_ASSIGNMENT:_ Would you give the listing again exactly, without its images?

_DATA PROVIDED:_
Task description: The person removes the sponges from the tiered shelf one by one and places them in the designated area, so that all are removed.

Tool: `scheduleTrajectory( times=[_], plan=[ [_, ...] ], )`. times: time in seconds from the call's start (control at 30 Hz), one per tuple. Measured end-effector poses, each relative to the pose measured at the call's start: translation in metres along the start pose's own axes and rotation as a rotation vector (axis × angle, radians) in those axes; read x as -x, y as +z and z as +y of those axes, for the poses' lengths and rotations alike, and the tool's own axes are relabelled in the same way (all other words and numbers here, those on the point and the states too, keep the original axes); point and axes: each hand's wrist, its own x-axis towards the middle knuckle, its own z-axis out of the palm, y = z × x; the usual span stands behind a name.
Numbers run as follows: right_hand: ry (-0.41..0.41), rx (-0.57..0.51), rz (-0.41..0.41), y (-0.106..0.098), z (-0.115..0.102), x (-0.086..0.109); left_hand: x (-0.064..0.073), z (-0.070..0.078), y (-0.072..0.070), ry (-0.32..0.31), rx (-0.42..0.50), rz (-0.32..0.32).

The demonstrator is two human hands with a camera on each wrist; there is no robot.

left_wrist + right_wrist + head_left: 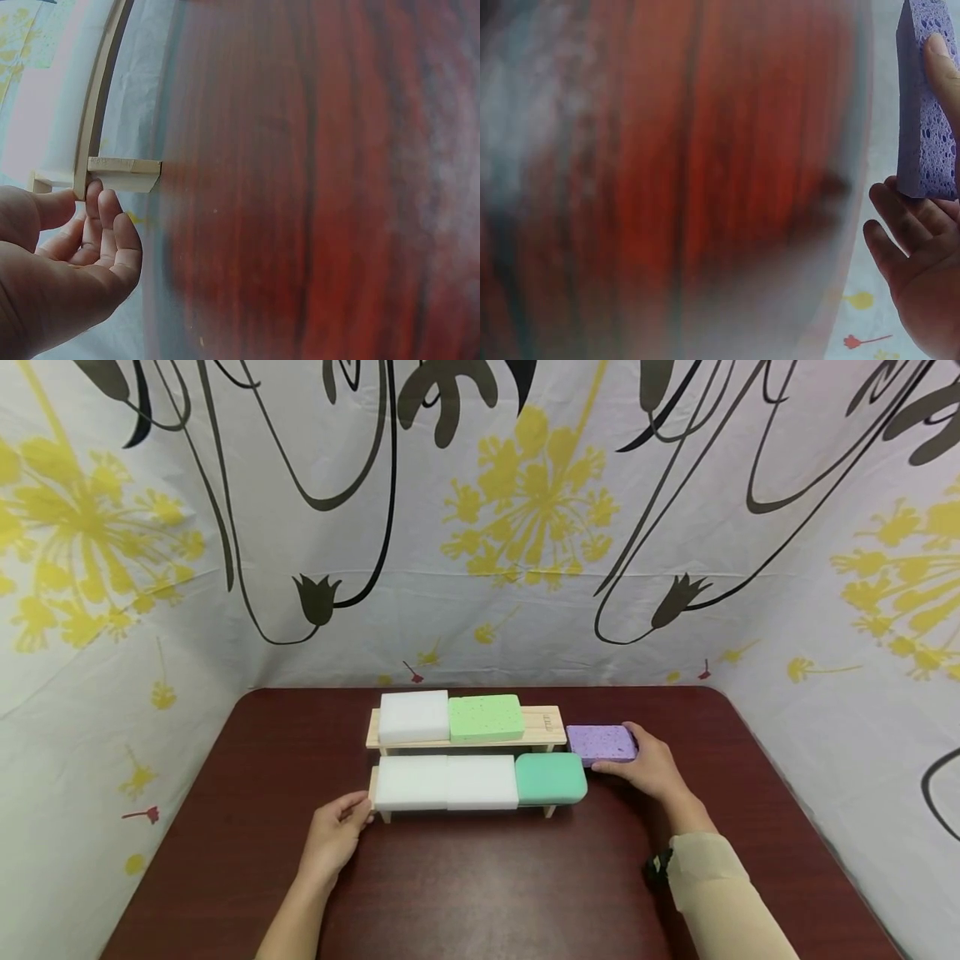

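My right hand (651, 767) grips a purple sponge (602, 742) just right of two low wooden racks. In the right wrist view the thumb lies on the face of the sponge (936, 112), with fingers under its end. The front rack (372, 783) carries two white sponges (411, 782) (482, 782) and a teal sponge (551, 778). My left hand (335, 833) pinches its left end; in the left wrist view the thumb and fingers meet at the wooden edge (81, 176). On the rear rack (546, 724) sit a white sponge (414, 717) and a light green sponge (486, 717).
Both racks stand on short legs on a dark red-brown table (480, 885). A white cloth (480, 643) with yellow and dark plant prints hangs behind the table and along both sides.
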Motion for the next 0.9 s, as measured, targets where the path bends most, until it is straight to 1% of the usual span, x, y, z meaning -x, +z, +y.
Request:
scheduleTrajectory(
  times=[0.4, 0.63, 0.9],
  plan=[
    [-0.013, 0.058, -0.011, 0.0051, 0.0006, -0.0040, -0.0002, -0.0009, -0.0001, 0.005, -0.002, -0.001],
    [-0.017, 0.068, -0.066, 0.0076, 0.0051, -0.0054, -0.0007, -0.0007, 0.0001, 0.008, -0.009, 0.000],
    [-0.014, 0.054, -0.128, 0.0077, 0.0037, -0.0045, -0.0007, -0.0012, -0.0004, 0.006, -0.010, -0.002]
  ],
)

_SOLUTION TO THIS EXERCISE:_
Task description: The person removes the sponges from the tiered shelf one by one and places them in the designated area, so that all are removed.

Tool: `scheduleTrajectory( times=[_], plan=[ [_, ...] ], )`. times: time in seconds from the call's start (control at 30 Hz), one per tuple. Measured end-effector poses, each relative to the pose measured at the call's start: translation in metres along the start pose's own axes and rotation as a rotation vector (axis × angle, radians) in those axes; read x as -x, y as +z and z as +y of those axes, for the poses' lengths and rotations alike, and the tool's own axes are relabelled in the same way (all other words and numbers here, those on the point and the states too, keep the original axes); point and axes: each hand's wrist, its own x-axis towards the middle knuckle, its own z-axis out of the palm, y = z × x; the usual span stands behind a name.
Numbers run as follows: right_hand: ry (-0.41..0.41), rx (-0.57..0.51), rz (-0.41..0.41), y (-0.106..0.098), z (-0.115..0.102), x (-0.086..0.109); left_hand: x (-0.064..0.073), z (-0.070..0.078), y (-0.072..0.070), ry (-0.32..0.31), rx (-0.42..0.50), rz (-0.32..0.32).

The demonstrator is two human hands with a camera on each wrist; there is no robot.

left_wrist + right_wrist + head_left: 

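My right hand (651, 767) grips a purple sponge (602, 742) just right of two low wooden racks. In the right wrist view the thumb lies on the face of the sponge (936, 112), with fingers under its end. The front rack (372, 783) carries two white sponges (411, 782) (482, 782) and a teal sponge (551, 778). My left hand (335, 833) pinches its left end; in the left wrist view the thumb and fingers meet at the wooden edge (81, 176). On the rear rack (546, 724) sit a white sponge (414, 717) and a light green sponge (486, 717).
Both racks stand on short legs on a dark red-brown table (480, 885). A white cloth (480, 643) with yellow and dark plant prints hangs behind the table and along both sides.
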Motion for the next 0.9 s, as measured, targets where the path bends most, until it is straight to 1% of the usual span, x, y, z meaning -x, +z, +y.
Request:
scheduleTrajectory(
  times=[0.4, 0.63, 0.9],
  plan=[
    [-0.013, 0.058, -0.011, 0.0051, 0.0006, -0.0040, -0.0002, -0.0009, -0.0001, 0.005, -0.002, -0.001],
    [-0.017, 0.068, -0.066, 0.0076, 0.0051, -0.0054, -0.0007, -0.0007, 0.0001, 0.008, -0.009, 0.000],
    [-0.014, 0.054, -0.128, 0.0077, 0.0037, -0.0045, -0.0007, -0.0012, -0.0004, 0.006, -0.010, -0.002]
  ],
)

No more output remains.